**AIM OF THE TASK**
For this task, copy the data that follows exactly, keeping every character.

Top of SOURCE MATERIAL

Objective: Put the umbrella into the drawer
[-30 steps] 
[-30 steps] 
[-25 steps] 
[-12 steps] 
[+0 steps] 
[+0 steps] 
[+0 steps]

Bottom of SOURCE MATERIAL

**EXERCISE RESPONSE**
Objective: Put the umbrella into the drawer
[-30 steps] 
[-30 steps] 
[-25 steps] 
[-12 steps] 
[+0 steps] 
[+0 steps] 
[+0 steps]

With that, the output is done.